Write out the listing below character for character, though without its pictures.

[Collected data Boundary: Start]

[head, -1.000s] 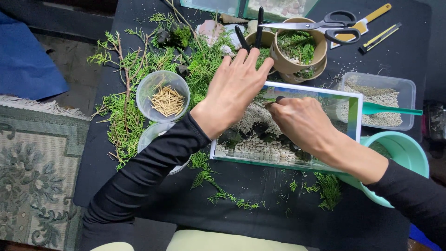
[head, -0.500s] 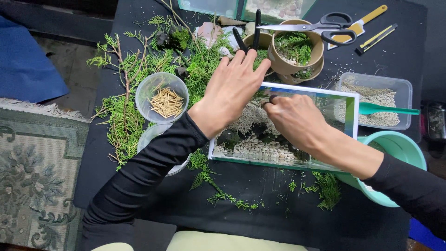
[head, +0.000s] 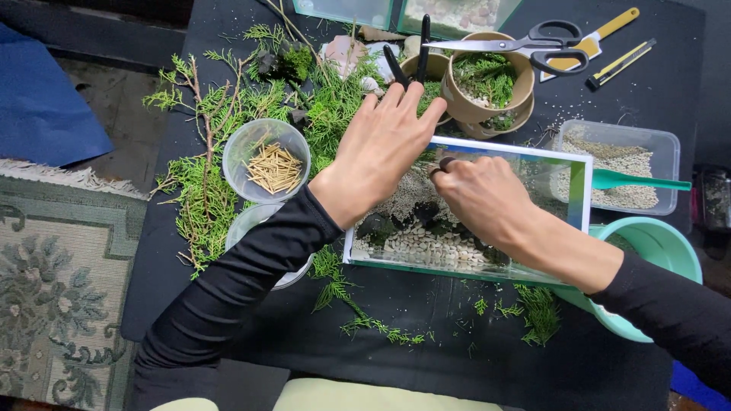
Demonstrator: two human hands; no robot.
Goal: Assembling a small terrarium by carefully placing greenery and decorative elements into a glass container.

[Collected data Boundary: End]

## Answer to this problem
[head, -1.000s] 
[head, -0.500s] 
[head, +0.000s] 
Demonstrator: two human hands; no robot.
Goal: Assembling a small terrarium by carefully placing greenery and decorative elements into a glass container.

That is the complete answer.